My son’s middle name is “danger”


Sometime around the 11th grade, I reached the tallest point in my life that I would ever reach—somewhere around 5’ 8”. CareerMom tops out at roughly 5’ 4”. My side of the family comes from short stock, but CareerMom’s side of the family is a mixed bag.

So, there was about an 80% chance that our kids would be on the smallish side. And it appears that will be the case.

My youngest son, of 11 months, is quite the walker. He toddles all over the house and when he gets near something he knows he shouldn’t—like the stairs or the fireplace—he’ll stop, look over his shoulder and if he thinks no one is looking, he’ll hit it full tilt. One of his favorite pastimes is wrestling with his older brother, and if I’m on the floor, he runs over to me and lays across me while I roll him front his feet to his head.

He likes the rough and tumble.

So why then, am I surprised when the daycare ladies asked CareerMom, “Has Aiden been more aggressive with Ethan lately? Because he’s become the class bully.”

And just to prove it, when CareerMom dropped him off this morning, he walked over to one little girl who was innocently playing by herself, and just smacked her on top of the head.

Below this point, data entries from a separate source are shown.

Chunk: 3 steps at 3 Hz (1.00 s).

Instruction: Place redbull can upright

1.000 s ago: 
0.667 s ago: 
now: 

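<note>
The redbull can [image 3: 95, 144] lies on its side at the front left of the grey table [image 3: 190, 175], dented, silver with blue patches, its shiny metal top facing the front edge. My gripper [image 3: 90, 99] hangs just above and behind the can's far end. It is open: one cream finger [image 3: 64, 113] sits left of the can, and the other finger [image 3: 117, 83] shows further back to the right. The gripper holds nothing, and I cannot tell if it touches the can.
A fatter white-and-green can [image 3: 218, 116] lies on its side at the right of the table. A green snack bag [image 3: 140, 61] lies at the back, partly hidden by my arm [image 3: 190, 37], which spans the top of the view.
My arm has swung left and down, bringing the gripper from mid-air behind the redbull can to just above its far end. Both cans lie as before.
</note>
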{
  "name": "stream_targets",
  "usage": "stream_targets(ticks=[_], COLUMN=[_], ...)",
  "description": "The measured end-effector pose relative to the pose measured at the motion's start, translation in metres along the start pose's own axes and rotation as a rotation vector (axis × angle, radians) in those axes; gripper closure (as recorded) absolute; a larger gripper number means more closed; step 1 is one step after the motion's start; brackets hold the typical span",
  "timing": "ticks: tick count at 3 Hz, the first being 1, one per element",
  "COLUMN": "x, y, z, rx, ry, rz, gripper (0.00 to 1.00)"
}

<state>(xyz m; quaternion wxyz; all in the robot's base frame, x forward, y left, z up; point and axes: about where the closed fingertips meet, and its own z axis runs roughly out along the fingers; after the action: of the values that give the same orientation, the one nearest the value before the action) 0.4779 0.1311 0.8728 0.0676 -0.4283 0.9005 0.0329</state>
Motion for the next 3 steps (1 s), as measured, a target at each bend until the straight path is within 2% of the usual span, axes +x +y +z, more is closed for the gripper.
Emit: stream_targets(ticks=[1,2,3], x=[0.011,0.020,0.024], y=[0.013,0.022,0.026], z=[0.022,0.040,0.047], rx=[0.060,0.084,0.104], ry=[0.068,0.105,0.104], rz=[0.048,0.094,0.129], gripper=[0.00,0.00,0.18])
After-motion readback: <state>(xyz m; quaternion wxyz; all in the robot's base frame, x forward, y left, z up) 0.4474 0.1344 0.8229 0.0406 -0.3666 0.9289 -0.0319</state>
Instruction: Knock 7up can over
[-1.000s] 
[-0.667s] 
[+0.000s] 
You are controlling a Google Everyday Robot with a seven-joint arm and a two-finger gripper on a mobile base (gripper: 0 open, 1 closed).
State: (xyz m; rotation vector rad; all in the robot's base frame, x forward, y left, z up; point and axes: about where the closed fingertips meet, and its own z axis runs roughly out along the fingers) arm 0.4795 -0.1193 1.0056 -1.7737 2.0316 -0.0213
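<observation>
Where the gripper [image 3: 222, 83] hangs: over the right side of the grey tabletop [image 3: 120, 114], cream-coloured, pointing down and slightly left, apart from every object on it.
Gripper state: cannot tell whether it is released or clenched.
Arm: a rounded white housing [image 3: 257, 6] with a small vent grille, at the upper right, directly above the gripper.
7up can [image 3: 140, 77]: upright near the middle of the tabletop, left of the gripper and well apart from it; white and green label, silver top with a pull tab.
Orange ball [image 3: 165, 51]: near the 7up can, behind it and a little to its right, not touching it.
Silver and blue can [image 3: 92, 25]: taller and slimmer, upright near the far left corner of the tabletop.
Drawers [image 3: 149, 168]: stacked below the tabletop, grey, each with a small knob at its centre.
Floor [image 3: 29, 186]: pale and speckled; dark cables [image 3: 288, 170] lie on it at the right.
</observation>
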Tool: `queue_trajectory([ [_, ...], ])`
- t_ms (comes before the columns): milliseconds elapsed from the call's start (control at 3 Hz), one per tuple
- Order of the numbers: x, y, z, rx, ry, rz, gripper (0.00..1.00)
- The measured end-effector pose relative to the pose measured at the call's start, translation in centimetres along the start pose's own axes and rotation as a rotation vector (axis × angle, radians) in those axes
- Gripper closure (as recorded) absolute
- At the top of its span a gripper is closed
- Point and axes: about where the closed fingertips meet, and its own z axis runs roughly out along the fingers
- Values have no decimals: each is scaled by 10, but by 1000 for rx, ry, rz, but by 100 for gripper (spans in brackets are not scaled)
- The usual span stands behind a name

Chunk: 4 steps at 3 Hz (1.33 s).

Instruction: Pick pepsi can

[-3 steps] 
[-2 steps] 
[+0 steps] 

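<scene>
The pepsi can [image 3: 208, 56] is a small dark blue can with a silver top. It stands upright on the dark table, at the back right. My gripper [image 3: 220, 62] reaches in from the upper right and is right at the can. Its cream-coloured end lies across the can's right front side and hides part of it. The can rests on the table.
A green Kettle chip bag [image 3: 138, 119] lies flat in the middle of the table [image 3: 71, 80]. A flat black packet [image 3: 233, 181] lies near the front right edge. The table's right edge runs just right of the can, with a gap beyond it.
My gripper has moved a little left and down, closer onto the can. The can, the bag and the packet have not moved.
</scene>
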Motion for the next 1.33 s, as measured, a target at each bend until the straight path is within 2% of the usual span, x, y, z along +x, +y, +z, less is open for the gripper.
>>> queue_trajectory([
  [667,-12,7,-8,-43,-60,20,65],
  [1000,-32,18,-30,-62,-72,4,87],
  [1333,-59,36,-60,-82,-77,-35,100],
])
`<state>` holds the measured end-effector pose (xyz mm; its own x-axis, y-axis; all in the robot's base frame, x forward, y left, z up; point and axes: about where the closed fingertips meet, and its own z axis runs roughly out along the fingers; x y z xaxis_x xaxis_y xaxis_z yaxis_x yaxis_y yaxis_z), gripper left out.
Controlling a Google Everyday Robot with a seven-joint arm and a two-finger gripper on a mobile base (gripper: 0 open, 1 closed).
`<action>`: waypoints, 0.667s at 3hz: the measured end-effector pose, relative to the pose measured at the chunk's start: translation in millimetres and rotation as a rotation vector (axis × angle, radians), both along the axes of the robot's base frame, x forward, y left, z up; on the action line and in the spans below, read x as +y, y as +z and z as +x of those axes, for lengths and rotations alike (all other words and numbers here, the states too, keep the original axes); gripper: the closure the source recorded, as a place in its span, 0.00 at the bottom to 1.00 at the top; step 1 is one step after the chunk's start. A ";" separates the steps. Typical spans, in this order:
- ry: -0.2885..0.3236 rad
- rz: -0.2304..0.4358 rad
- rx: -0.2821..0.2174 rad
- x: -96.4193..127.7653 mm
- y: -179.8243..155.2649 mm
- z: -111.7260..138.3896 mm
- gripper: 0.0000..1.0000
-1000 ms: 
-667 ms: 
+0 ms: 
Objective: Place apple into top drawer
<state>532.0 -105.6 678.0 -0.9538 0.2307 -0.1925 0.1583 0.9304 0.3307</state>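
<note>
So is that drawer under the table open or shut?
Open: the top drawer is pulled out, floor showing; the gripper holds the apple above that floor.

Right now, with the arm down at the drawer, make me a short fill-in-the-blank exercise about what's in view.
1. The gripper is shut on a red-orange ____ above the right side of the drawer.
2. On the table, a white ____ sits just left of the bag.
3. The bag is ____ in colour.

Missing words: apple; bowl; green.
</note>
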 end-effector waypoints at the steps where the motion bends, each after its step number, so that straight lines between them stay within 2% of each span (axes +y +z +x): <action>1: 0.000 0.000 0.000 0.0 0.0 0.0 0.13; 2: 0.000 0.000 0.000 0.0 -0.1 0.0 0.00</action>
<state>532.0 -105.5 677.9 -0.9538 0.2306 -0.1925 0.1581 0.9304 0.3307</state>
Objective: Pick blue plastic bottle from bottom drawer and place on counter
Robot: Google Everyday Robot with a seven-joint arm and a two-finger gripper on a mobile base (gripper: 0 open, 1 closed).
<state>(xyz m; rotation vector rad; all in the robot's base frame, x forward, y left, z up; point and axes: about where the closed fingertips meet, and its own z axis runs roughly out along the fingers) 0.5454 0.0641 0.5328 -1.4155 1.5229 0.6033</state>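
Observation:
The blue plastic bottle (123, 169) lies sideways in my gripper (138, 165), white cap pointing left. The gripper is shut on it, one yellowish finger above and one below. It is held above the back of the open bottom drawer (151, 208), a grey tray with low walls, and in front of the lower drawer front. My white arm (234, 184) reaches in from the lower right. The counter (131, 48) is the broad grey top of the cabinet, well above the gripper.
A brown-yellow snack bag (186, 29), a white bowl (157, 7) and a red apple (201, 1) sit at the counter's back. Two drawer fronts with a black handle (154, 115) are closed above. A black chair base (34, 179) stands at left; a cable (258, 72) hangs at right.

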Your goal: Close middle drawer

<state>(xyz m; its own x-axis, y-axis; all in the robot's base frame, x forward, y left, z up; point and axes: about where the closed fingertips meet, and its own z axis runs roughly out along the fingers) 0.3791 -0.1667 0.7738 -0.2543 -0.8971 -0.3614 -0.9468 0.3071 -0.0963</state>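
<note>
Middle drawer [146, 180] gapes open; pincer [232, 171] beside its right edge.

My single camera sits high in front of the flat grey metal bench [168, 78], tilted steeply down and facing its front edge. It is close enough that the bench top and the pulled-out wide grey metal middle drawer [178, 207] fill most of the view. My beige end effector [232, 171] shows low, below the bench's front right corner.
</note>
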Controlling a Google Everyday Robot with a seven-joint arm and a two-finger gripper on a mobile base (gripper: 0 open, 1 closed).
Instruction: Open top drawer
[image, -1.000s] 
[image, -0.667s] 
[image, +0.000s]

Part of me isn’t surprised. Quite the opposite of his older brother, Aiden is outgoing and loves to be the center of attention. It’s clear he has a dominant personality; but to see that little boy taking on kids older and bigger than him (well, some are younger and smaller, but most aren’t) both warms my heart and scares the crap outta me at the same time.

I don’t think there’s a father out there who, internally, doesn’t swell with pride when his son stands up for himself. But there’s a fine line between standing up for oneself and being a bully. And it doesn’t help that the daycare workers are so enamored of him that they don’t like to fuss at him because they can’t stand to watch his little lip quiver in response to the scolding.

The little booger has them all fooled. He pulls that trick at home and I just laugh at him and tell him “No!” He gets over it and moves on. Daddy doesn’t fall for those tricks.

It seems we have some training to do…and not just with the kids.